A bocarra do dragão marinho finalmente se fechou, e o mundo de Udang havia se transformado em trevas. Na praia, as ondas gigantes formadas pelo deslocamento da criatura colossal ainda arrastaram alguns incautos aldeões — mas eram apenas danos colaterais.
A purificação tinha sido realizada. As ilhas do arquipélago podiam respirar aliviadas, pois a partida do Dipilih em forma de oferenda iniciava mais uma grande era de paz e fartura. Os tambores ressoavam, alegres. Na praia, a Velha sorria, e fumava seu rústico charuto.
Udang acordou. Depois do mundo ter se fechado em trevas sobre sua cabeça, sua jangada fora tragada por uma forte corrente marítima, sendo conduzida por escuros túneis. Agarrado na construção rústica de madeira, entalhada em apenas um tronco (tipo de flutuante chamado de “piroga” pelos ameríndios, do outro lado do mundo), o rapaz não enxergava nada e nem sabia para onde ia, apenas a pulsão da vida o mantinha com as unhas cravadas na madeira até sangrar.
Deve ter desmaiado em algum momento, não se lembrava. Porém, ao acordar, estava em uma praia muito parecida com aquela onde havia sido criado. O olho do deus Matahari, o Sol, o castigava com sua vigilância.
Udang olhou em volta e viu pessoas. Outras pessoas, que ele nunca tinha visto. “Será este o outro mundo, o mundo dos mortos?”, ainda pensou. Mas as pessoas que o cercavam se pareciam muito com ele, e com aqueles que havia deixado para trás. E festejavam, festejavam sua chegada.
Uma liteira, carregada por dois homens fortes, veio até onde estava Udang. Dentro dela, olhando tudo através de cortinas semitransparentes, um velho, muito velho. Vestia uma túnica branca, parecida com a sua, e sorria.
“Dipli! Dipli!” — gritavam os outros. “Venceu Nagalaut e veio nos salvar!”, era o que diziam os cânticos. Quando a liteira foi colocada no chão, o velho se levantou e foi até Udang. Deu-lhe um forte abraço e ofertou-lhe um sorriso, segurando em seus ombros.

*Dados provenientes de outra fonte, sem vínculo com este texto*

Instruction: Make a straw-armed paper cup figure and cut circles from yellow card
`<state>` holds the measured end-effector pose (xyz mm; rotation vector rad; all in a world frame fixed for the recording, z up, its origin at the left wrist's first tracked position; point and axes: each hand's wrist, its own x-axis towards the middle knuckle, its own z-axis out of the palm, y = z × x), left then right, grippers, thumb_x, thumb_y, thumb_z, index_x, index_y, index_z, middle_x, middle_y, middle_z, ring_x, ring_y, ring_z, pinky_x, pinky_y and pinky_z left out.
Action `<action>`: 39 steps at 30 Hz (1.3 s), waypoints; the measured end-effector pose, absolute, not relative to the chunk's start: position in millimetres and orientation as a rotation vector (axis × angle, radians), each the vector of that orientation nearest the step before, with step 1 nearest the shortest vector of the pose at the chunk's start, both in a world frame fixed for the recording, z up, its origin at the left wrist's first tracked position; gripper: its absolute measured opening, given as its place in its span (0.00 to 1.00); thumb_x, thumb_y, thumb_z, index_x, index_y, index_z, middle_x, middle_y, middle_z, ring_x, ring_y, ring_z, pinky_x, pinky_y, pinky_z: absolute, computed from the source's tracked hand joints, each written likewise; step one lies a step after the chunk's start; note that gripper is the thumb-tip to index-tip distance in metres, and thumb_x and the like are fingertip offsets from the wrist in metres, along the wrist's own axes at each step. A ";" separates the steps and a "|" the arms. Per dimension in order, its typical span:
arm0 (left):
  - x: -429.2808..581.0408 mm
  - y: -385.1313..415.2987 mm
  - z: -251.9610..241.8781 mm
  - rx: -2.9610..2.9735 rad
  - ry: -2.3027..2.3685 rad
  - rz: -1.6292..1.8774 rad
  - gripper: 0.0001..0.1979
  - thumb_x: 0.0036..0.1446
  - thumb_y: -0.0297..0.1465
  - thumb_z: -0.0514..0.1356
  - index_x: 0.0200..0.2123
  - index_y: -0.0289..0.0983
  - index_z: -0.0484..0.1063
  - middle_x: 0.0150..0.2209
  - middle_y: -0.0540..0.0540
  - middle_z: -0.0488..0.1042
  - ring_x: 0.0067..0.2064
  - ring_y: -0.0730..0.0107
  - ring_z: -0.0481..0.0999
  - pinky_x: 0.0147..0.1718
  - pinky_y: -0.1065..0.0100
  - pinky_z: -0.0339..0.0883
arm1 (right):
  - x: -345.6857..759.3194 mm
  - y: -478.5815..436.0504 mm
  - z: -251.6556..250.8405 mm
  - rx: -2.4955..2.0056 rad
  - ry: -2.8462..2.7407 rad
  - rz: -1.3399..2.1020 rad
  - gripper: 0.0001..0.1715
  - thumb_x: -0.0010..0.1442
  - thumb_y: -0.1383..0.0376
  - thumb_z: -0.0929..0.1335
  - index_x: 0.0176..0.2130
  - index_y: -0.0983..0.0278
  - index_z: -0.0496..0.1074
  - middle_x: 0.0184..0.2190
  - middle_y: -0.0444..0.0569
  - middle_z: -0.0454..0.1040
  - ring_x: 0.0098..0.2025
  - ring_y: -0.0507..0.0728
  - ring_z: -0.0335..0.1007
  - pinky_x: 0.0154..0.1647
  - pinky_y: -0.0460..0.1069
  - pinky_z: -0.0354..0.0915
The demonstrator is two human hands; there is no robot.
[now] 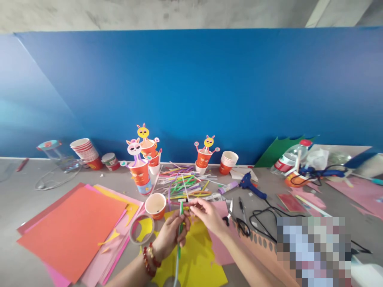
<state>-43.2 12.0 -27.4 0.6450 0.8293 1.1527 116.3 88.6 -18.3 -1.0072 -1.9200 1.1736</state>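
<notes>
Over the yellow paper (203, 259), my left hand (173, 233) is closed round an upright green straw (181, 219). A pale tube or strip (176, 271) runs down below that hand; I cannot tell whether it joins the straw. My right hand (206, 213) is closed in a pinch beside the straw's top, and what lies between its fingertips is too small to make out. An orange paper cup (155, 205) and a roll of tape (131, 231) are close to my left hand. Behind both hands lies a pile of coloured straws (185, 181).
Cups with paper animal faces (139, 173) stand behind. Left are stacked coloured sheets (74, 227) and a cup stack (85, 153). On the right lie scissors (243, 227), a blue glue gun (251, 185) with its cord, a glue stick (228, 187) and a bottle (289, 157).
</notes>
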 end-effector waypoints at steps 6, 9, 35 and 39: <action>-44.3 10.6 -28.1 0.551 0.847 1.146 0.17 0.55 0.42 0.64 0.39 0.36 0.66 0.23 0.56 0.67 0.14 0.87 0.48 0.12 0.78 0.42 | 113.1 143.5 -3.2 -1.165 -2.113 0.667 0.11 0.64 0.68 0.64 0.43 0.60 0.75 0.40 0.51 0.77 0.40 0.60 0.73 0.44 0.53 0.66; -43.8 10.5 -28.9 0.530 0.812 1.156 0.17 0.55 0.42 0.63 0.40 0.36 0.66 0.22 0.56 0.66 0.13 0.87 0.47 0.11 0.78 0.41 | 96.5 159.4 -0.3 -1.163 -2.262 0.451 0.14 0.60 0.73 0.65 0.43 0.61 0.76 0.41 0.54 0.76 0.45 0.62 0.70 0.48 0.54 0.63; -42.9 17.8 -37.4 0.470 0.730 1.191 0.14 0.55 0.39 0.64 0.38 0.35 0.68 0.24 0.53 0.70 0.13 0.85 0.51 0.11 0.77 0.47 | 115.1 176.3 20.1 -1.052 -1.993 0.862 0.05 0.56 0.63 0.69 0.35 0.57 0.75 0.21 0.41 0.76 0.23 0.54 0.71 0.25 0.45 0.61; -42.8 17.5 -42.0 0.495 0.703 1.207 0.14 0.57 0.39 0.63 0.38 0.35 0.69 0.27 0.50 0.73 0.13 0.86 0.52 0.12 0.77 0.51 | 104.4 176.4 30.3 -0.942 -1.881 1.183 0.10 0.60 0.59 0.65 0.38 0.60 0.72 0.25 0.42 0.78 0.17 0.51 0.68 0.18 0.44 0.58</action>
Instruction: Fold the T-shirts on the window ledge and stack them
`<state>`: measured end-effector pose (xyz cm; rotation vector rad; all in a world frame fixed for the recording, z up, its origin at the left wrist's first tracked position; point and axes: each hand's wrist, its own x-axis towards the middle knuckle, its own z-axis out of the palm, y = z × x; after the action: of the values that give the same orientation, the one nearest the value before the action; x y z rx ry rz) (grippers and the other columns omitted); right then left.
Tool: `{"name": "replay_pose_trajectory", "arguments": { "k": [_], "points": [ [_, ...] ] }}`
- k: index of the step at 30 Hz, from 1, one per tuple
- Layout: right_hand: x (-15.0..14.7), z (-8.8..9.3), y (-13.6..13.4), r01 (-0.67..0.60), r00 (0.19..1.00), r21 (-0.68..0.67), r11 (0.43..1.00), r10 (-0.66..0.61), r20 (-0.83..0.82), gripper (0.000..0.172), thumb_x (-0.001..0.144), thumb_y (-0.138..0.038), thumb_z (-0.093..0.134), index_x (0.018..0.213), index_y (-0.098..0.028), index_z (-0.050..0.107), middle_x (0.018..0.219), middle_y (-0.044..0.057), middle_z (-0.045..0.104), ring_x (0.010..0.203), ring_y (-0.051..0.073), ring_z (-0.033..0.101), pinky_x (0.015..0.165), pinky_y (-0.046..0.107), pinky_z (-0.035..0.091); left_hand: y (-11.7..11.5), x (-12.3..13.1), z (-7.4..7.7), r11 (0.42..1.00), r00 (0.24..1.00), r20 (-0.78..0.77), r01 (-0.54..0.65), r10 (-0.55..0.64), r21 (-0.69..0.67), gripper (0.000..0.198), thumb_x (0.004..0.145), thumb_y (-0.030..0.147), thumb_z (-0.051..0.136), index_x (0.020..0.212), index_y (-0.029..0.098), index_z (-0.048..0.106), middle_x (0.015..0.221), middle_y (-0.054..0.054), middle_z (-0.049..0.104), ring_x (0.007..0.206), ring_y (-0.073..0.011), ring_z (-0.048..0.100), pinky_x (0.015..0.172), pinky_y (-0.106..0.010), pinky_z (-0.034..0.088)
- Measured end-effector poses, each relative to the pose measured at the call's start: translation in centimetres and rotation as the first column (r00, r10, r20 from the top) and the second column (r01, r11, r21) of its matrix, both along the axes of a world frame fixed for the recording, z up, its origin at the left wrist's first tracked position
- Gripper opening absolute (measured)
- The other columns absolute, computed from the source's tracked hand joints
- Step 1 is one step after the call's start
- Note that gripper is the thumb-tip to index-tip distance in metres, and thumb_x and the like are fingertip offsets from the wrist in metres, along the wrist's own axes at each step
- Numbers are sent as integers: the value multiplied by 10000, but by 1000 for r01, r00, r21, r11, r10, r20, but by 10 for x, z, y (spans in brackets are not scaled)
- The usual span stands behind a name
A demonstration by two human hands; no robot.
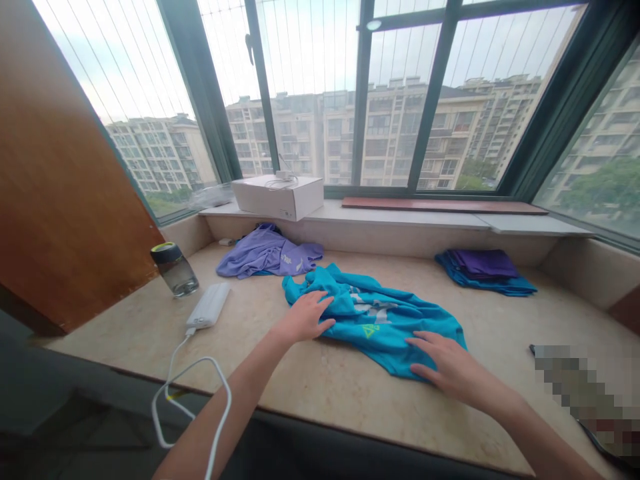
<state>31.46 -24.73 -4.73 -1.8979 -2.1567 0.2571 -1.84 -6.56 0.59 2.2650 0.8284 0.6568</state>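
A bright blue T-shirt [385, 320] with white and yellow-green print lies crumpled across the middle of the stone ledge. My left hand [311, 316] rests at its left end, fingers apart and touching the bunched cloth. Over the shirt's lower right part, my right hand [437, 363] is spread with its fingers on or just above the fabric; I cannot tell if it presses down. Neither hand grips the cloth. Behind the shirt to the left is a rumpled purple garment [270, 253], with some blue cloth under it. Folded purple and blue clothes [483, 270] lie stacked at the back right.
On the left stand a water bottle [175, 268] and a white power bank [209, 307], whose white cable [225, 380] hangs over the ledge's front edge near my left forearm. A white box [280, 198] sits on the windowsill. A blurred-out object [590, 393] lies at the right.
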Motion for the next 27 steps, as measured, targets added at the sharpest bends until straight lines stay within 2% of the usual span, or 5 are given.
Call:
{"name": "replay_pose_trajectory", "arguments": {
  "k": [7,15,18,23,27],
  "points": [
    [-7,26,8,23,998,59,998,-26,50,350,1009,-312,407,852,-224,708,933,93,750,885,285,697,824,415,514,-3,3,-4,943,868,-473,14,155,334,167,869,302,607,978,215,699,1007,-159,727,985,-354,686,872,-469,508],
    [14,107,-10,262,914,228,938,-165,-371,360,1020,-479,370,946,-236,626,811,39,727,753,238,682,655,315,485,-22,-7,72,728,782,-302,-264,546,632,344,1031,400,349,936,211,620,903,-127,721,809,-318,701,665,-366,461],
    [30,130,14,312,911,313,897,-189,-367,350,1005,-458,391,989,-219,646,878,55,750,810,242,695,694,311,494,-2,3,88,709,809,-244,-272,535,651,359,1031,437,358,981,211,632,963,-133,715,892,-317,685,731,-373,473],
    [48,106,57,222,974,193,956,-226,-2,346,965,-334,436,1129,-161,687,1113,156,738,1043,313,689,882,394,514,21,24,57,826,901,-213,-224,378,517,303,944,409,528,1107,204,681,1186,-183,667,1160,-362,598,1000,-474,423],
    [53,63,40,85,994,45,995,-88,71,459,964,-439,485,1290,-163,654,1304,177,671,1214,346,625,1042,493,481,5,20,20,979,998,-3,-61,62,194,426,871,500,606,1211,253,674,1239,-143,674,1190,-336,609,1056,-434,405]
  ]
}}
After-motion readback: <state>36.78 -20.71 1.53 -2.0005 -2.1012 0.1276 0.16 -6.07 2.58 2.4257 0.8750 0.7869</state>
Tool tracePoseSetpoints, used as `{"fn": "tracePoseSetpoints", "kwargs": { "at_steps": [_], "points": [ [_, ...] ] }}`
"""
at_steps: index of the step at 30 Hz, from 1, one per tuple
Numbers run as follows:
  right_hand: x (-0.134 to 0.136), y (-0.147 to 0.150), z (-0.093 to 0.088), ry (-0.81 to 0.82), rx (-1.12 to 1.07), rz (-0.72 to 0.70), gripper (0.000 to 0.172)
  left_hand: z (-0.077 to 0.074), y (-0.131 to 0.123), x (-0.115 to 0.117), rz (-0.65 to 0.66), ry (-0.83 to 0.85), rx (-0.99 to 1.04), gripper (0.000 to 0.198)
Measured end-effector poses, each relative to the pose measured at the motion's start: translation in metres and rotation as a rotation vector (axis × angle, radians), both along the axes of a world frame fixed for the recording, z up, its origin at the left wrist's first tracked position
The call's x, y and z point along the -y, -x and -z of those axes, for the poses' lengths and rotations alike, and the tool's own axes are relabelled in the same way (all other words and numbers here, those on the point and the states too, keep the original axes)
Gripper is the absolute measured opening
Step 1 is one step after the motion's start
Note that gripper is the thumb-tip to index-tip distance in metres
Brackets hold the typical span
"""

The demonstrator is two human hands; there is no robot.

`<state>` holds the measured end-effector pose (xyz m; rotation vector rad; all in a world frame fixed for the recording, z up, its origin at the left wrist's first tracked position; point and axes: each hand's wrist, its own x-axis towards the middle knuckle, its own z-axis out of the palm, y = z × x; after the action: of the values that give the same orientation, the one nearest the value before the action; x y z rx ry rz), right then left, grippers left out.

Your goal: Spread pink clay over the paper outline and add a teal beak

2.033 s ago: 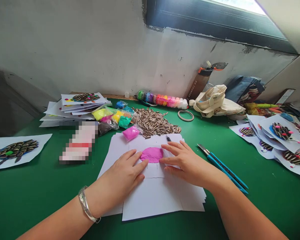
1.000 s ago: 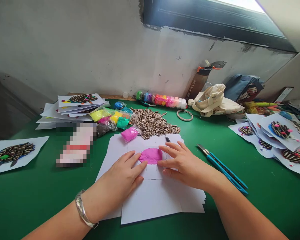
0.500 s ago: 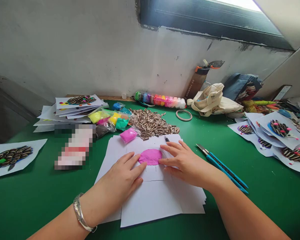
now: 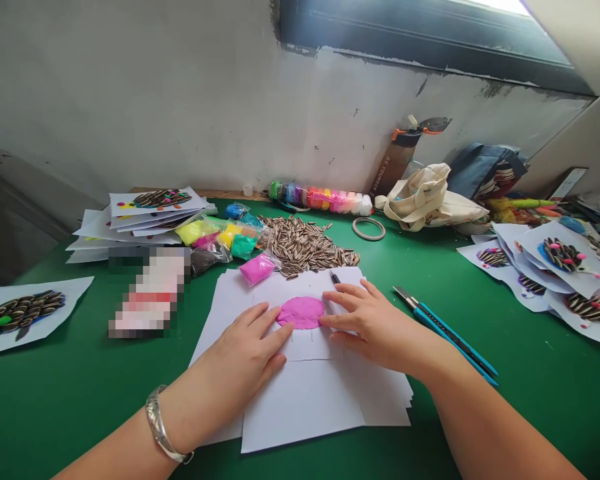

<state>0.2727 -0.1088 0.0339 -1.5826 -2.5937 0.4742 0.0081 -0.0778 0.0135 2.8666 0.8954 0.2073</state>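
Observation:
A flattened oval of pink modelling clay [image 4: 301,313] lies on a white paper sheet [image 4: 310,393] with pencil or pen lines around it. My left hand [image 4: 255,347] rests at its left edge, fingers spread and thumb touching the clay's lower left. On the opposite side, my right hand [image 4: 365,320] lies with fingers apart, its index or middle fingertip at the clay's right edge. Neither hand grips anything. A dark pen [image 4: 335,277] shows just above the right fingers. Behind the paper sits a bag of pink clay [image 4: 258,269].
Striped sunflower seeds [image 4: 305,243] are heaped behind the papers. A blue utility knife [image 4: 445,333] lies to the right. Tape roll [image 4: 369,229], clay bags [image 4: 230,233], a bottle [image 4: 395,160] and a cloth bag [image 4: 425,200] stand behind. Seed-covered pictures [image 4: 23,317] lie at both sides.
The hands and clay hold almost the same position. My right hand has shifted very slightly to the right; the view has moved a little.

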Motion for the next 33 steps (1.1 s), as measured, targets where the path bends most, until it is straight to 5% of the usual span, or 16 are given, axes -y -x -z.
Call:
{"fn": "tracePoseSetpoints", "kwargs": {
  "at_steps": [11,33],
  "points": [
    [0.0001,-0.0052,0.0024,0.010,-0.078,0.031,0.038,0.0011,-0.0002,-0.0006,-0.012,0.000,0.040,0.035],
    [-0.0020,-0.0020,0.0049,-0.051,-0.019,-0.008,0.032,-0.0028,-0.0018,-0.0005,0.002,0.004,-0.047,0.038]
  ]
}}
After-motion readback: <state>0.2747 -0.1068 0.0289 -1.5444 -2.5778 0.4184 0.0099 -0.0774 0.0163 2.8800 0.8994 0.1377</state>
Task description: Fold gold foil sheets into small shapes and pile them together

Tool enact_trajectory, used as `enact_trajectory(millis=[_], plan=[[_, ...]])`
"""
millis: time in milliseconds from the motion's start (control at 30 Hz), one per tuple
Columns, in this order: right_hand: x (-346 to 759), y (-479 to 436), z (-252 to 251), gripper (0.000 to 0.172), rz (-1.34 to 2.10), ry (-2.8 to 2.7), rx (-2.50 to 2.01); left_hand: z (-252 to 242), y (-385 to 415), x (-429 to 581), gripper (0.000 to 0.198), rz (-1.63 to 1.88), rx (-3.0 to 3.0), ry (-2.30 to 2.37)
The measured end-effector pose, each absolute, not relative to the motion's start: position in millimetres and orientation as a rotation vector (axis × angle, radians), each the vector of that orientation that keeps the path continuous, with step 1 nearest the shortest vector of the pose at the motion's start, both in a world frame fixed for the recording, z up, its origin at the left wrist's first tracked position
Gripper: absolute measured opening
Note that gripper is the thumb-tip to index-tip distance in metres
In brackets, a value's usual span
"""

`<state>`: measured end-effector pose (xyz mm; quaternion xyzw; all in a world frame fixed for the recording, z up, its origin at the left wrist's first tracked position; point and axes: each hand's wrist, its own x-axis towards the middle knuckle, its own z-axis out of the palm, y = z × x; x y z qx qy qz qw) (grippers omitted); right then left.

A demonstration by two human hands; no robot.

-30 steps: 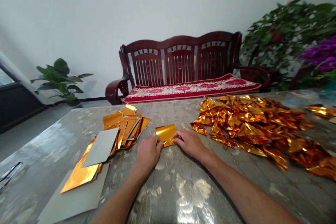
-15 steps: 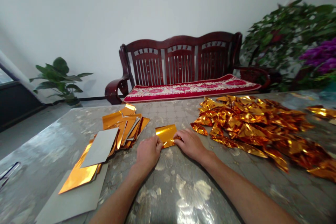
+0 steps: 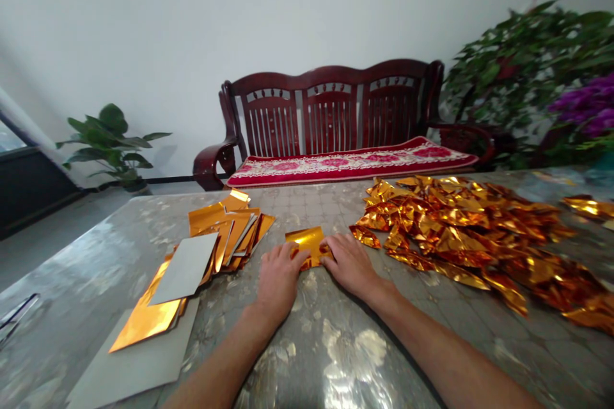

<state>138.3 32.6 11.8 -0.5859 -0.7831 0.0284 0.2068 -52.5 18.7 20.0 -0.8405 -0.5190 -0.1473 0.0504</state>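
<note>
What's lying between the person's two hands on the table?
In the head view, a folded gold foil sheet lies between the left hand and right hand, with fingers of both touching it.

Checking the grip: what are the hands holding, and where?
A small gold foil sheet, held at its near edge by the left hand and right hand.

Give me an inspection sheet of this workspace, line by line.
surface: glossy mottled grey table top
job's things: gold foil sheet between the hands; stacked foil sheets with a grey card on them; crumpled foil heap
clutter: loose foil pieces at the far right
hands: left hand and right hand both touch the sheet's edges
cables: thin dark line at the table's left edge, unclear what
surroundings: dark wooden bench with red cushion; potted plant; leafy plant
</note>
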Motion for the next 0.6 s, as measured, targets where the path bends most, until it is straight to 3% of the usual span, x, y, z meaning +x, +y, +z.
enact_trajectory(millis=[133,300,600], plan=[[137,31,9,0.031,0.043,-2.137,-1.654,13,16,-49,0.027,-0.400,-2.756,-1.311],[130,30,5,0.046,0.036,-2.072,-1.730,8,10,-43,0.036,-0.243,-2.713,-1.276],[134,32,7,0.048,0.068,-2.070,-1.840,9,-5,-47,0.044,-0.038,-2.646,-1.354]])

— O meu povo agora pode respirar aliviado, pois a tua chegada indica o início de uma novo ciclo de paz e fartura.
Mal terminou de falar, o velho desabou. Morreu ali mesmo, antes de seu corpo bater na areia.
Udang viveu ainda muito anos na nova ilha. Casou-se com uma das filhas do velho, teve seus próprios filhos e filhas, legislando e usufruindo de cada maravilha que aquele paraíso tinha a ofertar. Os peixes eram mais abundantes, as frutas eram mais doces, e tudo lhe era levado, cerimonialmente. Realizava matrimônios, encomendava as almas e, usando os conhecimentos aprendidos com a Velha, curava os doentes que podiam ser curados.
Um dia, muitas luas depois, sentado em sua cadeira de palha, olhando os netos brincando de lutar como ele mesmo havia aprendido, Udang ouviu um rugido alto, quase ensurdecedor. Um rugido seco, concreto. Como se pedras rolassem da única montanha da ilha, o monte Berbatu.
O já velho Udang conhecia esse som.
Foi até sua arca e buscou a túnica branca. Quando saiu de seus aposentos, a liteira, de cortinas semitransparentes, já o esperava para levá-lo de volta à praia.